▶ Work item
Across these entries, count the lines holding the string "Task"; the number is the whole answer.

[Records excerpted from a collection]
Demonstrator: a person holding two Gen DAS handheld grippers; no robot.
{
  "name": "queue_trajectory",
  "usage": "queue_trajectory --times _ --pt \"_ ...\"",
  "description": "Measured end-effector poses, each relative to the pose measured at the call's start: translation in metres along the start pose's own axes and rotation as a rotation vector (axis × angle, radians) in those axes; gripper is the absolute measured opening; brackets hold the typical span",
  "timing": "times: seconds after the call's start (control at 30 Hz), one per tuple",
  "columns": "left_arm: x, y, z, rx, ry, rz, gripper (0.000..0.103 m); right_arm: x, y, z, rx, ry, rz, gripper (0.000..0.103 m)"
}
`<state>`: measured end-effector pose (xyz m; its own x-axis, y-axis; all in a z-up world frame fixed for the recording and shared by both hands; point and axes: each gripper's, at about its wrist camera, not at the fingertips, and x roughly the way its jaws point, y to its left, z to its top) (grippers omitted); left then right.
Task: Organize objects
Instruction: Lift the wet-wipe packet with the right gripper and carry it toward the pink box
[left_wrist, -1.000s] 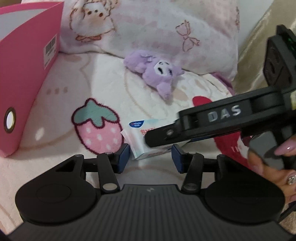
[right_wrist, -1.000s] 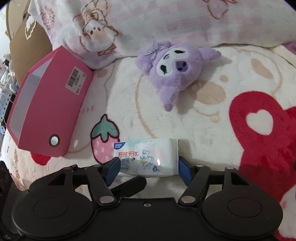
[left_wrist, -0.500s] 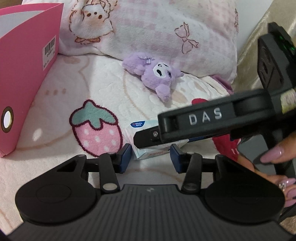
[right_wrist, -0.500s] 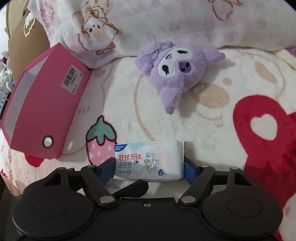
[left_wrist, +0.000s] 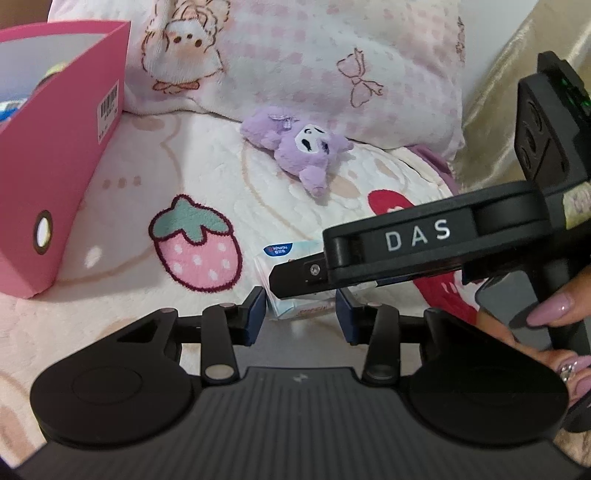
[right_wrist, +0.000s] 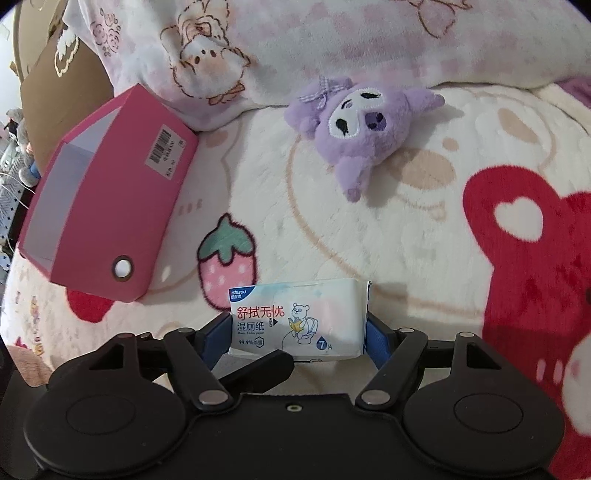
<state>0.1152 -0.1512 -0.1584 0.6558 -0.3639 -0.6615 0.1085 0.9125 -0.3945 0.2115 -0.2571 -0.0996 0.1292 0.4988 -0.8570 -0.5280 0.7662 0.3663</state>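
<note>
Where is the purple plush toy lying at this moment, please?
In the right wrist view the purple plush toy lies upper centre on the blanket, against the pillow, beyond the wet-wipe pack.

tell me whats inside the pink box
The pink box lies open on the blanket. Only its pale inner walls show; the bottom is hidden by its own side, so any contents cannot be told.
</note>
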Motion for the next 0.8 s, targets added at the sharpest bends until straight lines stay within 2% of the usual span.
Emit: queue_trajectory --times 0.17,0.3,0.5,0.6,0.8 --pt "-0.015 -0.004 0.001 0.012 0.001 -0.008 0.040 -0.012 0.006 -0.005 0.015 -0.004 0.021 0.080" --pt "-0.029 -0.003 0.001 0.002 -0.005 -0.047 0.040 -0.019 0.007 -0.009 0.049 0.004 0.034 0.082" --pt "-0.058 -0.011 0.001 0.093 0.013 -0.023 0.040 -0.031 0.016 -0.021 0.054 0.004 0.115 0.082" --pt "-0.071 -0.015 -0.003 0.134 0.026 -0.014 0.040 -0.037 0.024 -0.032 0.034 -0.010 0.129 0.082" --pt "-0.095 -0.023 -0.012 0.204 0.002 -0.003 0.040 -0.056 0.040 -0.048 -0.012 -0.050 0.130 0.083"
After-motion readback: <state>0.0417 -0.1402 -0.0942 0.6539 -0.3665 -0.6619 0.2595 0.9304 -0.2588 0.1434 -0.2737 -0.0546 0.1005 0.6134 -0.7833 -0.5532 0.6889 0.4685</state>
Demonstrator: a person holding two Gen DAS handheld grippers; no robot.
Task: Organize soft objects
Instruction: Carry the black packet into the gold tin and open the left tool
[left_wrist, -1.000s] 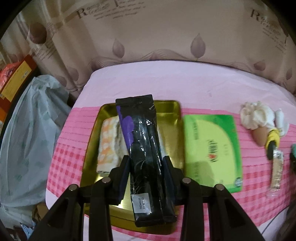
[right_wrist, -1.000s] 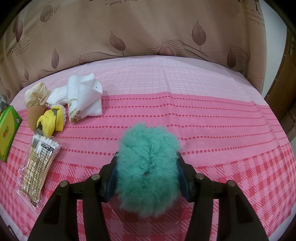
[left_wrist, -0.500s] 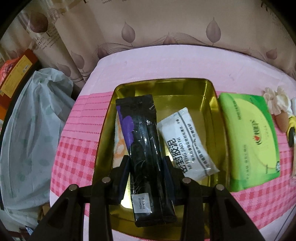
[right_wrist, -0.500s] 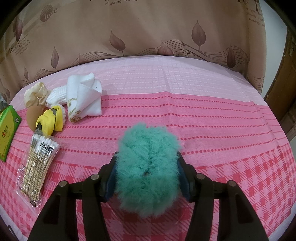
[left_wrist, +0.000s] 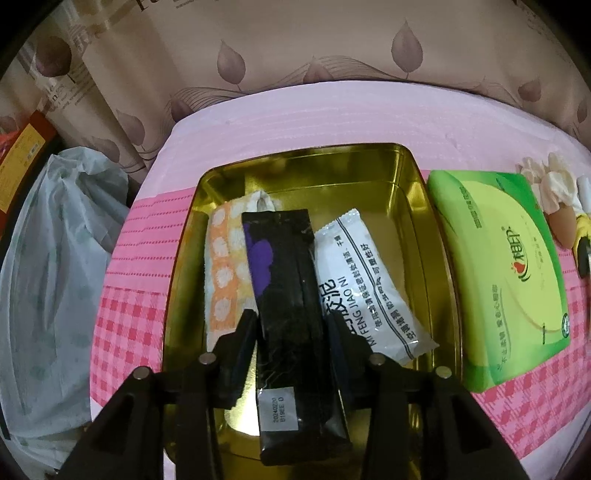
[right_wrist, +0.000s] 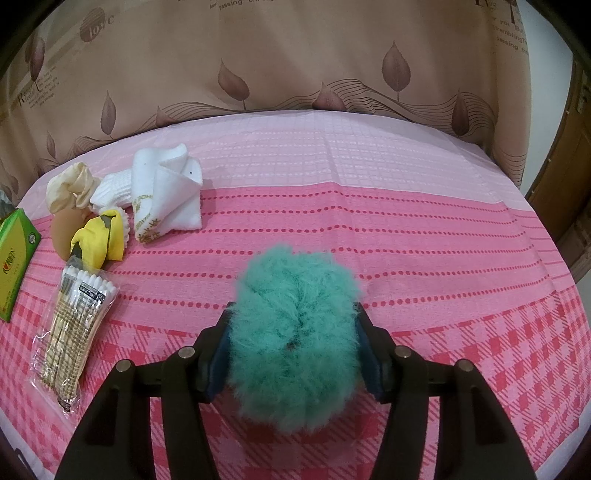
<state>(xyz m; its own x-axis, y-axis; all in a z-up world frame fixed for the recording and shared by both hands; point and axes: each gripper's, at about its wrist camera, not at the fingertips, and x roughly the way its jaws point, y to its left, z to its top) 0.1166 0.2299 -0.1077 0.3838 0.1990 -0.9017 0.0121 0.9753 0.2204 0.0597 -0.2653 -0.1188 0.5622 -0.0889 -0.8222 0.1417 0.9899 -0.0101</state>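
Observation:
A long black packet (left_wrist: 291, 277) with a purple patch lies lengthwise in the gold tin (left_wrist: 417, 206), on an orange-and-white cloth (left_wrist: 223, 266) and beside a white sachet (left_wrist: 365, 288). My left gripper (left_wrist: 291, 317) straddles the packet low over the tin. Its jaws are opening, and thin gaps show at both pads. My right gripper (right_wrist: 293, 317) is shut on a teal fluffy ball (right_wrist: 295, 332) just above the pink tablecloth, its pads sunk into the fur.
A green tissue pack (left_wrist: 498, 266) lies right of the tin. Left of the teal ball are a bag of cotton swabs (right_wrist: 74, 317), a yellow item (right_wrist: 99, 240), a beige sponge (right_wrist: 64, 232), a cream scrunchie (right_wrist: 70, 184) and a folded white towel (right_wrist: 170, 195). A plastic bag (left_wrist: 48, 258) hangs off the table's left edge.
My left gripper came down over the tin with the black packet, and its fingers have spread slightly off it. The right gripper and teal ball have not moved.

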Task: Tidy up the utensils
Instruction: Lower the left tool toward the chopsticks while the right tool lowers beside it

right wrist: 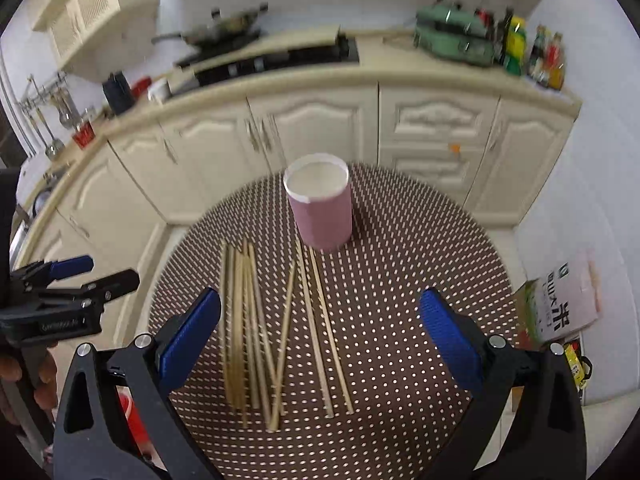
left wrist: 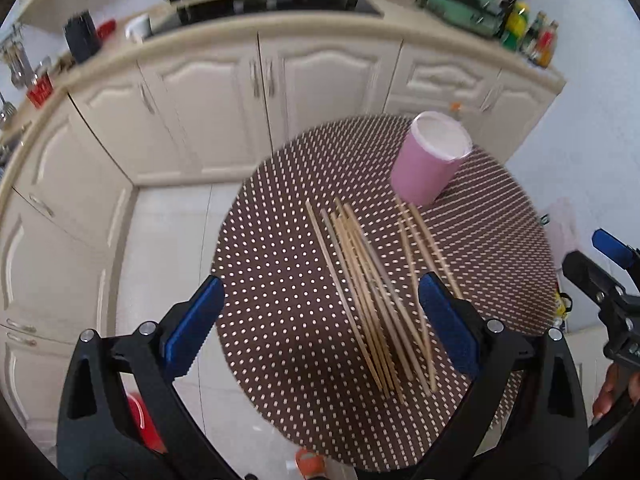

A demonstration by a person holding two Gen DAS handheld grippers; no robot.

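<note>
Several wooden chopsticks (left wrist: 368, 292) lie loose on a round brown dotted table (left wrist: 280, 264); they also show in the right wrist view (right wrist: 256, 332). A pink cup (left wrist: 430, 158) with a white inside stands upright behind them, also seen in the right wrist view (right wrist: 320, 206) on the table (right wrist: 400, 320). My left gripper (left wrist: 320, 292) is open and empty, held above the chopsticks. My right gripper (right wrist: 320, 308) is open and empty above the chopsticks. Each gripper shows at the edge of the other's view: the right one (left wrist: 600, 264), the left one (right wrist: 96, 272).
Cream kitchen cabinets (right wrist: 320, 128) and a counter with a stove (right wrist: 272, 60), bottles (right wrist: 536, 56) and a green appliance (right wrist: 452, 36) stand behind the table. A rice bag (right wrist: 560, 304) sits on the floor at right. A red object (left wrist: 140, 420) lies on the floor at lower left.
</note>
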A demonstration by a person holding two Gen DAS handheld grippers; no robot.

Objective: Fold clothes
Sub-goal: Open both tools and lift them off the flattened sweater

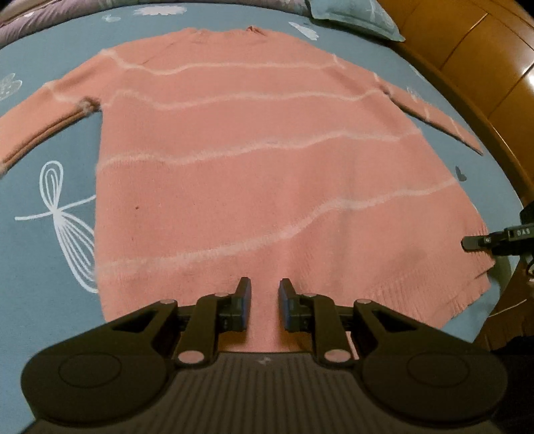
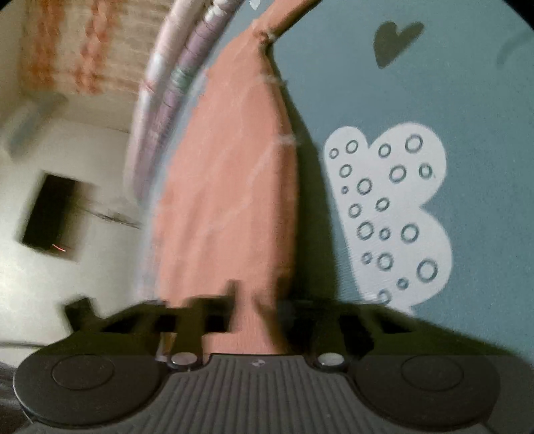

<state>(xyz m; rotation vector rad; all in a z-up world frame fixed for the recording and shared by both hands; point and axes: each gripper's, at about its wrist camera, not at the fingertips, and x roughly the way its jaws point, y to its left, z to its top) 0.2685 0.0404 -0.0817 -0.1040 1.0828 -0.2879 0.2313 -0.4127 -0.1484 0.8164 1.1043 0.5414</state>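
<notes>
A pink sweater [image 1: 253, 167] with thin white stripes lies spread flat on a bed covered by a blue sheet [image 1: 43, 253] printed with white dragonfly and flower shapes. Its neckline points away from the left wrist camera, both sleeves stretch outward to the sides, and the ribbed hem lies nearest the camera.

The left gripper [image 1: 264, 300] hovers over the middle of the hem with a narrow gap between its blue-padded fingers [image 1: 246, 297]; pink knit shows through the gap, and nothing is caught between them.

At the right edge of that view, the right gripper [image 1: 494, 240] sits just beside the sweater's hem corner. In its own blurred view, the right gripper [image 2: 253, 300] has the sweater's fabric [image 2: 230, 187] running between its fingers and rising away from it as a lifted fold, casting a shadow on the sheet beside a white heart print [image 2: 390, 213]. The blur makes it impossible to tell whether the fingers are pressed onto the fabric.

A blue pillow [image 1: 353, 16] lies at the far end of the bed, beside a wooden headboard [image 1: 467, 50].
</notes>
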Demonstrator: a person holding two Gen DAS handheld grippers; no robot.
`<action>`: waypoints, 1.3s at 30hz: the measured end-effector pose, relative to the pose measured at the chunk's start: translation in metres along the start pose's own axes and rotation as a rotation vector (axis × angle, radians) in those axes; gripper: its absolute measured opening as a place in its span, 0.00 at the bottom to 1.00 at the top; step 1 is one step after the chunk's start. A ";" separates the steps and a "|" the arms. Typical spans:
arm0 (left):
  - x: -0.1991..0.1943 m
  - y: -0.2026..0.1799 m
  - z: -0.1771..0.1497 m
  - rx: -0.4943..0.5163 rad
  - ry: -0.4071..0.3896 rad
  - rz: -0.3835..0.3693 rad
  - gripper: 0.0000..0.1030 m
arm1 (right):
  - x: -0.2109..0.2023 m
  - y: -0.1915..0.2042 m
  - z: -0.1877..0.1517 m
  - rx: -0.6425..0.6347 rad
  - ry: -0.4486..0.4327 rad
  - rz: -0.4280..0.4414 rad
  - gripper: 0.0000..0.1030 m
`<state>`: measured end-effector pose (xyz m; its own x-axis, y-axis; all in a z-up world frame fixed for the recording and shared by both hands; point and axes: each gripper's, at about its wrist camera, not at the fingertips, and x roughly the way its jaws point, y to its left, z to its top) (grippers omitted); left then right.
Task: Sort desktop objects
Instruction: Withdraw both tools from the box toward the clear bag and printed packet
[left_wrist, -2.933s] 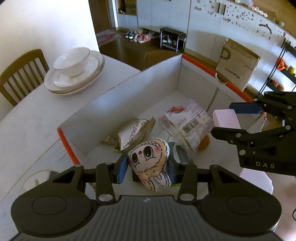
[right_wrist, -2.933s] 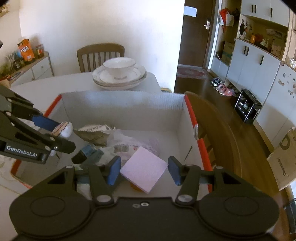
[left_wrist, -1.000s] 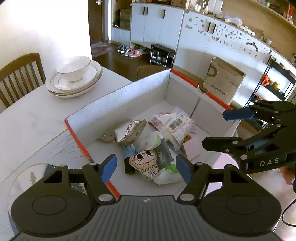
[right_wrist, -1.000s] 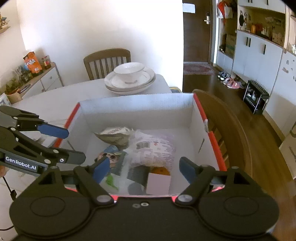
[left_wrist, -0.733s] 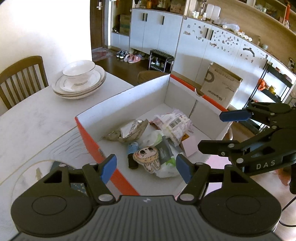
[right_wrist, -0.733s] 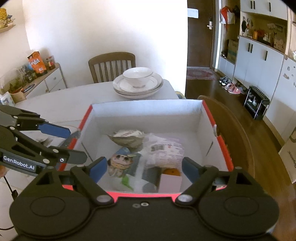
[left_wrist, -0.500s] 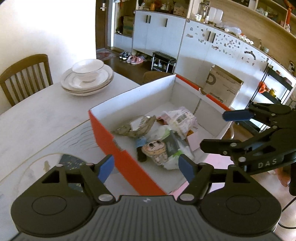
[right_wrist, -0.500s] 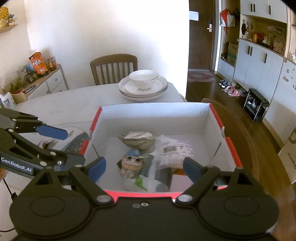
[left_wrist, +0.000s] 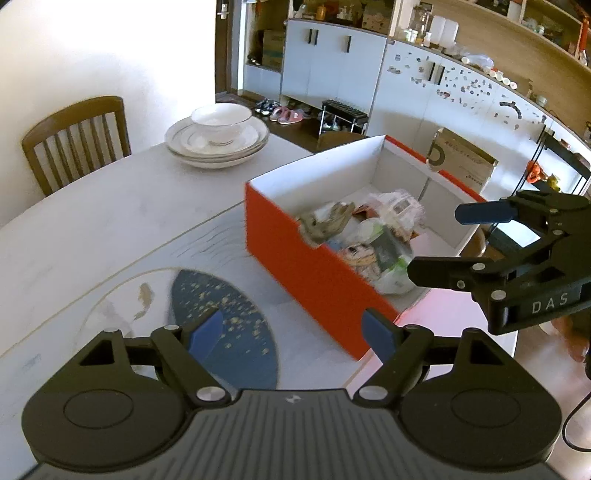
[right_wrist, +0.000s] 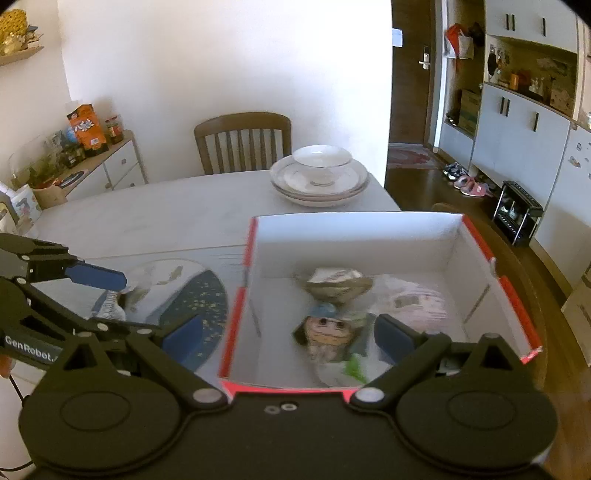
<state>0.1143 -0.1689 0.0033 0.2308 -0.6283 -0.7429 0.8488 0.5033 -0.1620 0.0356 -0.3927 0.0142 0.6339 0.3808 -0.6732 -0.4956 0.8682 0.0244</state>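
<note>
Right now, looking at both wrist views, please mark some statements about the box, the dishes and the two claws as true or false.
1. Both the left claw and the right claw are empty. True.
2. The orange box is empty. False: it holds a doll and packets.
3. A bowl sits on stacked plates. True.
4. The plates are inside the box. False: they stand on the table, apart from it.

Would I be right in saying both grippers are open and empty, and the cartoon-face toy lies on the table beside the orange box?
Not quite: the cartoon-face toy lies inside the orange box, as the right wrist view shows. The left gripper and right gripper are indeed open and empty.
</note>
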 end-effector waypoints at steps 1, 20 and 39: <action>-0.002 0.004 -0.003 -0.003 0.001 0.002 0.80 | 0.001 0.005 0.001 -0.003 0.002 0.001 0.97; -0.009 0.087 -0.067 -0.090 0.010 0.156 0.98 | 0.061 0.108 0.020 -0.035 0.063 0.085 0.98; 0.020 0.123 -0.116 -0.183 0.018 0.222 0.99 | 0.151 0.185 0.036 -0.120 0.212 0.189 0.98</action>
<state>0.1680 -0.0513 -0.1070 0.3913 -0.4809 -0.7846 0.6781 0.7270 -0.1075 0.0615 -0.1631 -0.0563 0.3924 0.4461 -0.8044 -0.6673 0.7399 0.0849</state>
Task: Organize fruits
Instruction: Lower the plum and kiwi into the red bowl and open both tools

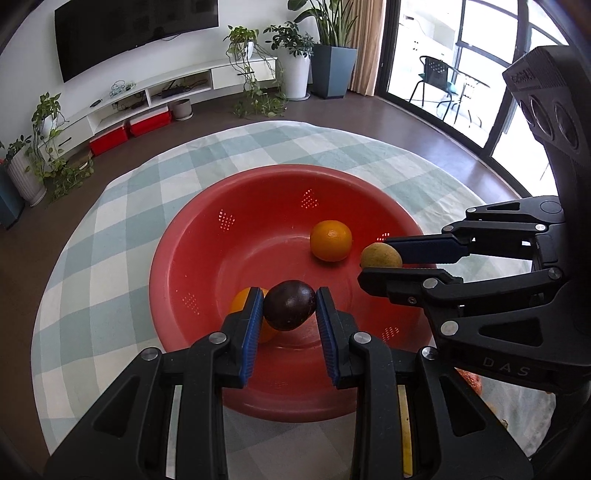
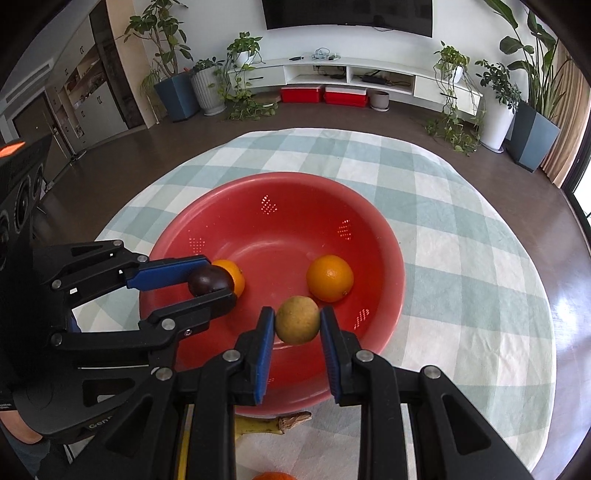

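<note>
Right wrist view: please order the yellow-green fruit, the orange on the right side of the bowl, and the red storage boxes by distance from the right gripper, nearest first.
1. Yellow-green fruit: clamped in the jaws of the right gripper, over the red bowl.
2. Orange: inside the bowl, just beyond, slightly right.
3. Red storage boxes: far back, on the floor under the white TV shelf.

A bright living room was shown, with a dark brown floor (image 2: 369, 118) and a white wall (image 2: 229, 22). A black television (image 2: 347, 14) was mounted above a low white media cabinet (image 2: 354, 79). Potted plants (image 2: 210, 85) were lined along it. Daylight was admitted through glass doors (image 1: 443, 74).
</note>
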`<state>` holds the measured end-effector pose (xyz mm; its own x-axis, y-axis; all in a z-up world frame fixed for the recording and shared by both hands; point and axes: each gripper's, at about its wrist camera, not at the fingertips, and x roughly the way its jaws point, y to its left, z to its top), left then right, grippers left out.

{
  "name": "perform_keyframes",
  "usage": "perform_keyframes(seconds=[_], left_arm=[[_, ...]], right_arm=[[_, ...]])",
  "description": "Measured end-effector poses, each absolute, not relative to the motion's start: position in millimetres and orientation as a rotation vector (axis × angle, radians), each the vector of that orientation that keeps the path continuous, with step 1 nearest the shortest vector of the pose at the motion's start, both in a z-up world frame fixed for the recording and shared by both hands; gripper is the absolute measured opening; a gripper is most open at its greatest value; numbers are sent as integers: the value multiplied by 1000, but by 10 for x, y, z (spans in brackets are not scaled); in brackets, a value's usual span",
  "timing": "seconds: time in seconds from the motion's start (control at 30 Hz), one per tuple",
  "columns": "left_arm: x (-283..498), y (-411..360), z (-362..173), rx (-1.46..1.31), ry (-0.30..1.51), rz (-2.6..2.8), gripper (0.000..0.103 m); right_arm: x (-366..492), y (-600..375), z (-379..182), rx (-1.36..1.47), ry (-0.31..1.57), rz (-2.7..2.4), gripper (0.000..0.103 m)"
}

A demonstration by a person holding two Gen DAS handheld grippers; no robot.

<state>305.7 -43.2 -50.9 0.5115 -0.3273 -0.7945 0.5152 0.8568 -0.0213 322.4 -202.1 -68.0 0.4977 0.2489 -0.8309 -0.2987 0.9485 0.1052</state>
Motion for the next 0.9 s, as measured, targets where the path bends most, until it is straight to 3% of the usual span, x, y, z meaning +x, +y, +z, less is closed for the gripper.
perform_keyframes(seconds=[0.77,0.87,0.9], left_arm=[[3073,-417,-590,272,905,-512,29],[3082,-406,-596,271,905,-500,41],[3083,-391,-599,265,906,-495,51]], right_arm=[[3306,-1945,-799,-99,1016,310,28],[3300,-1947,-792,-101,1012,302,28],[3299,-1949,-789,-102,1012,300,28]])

▶ Completed exercise
5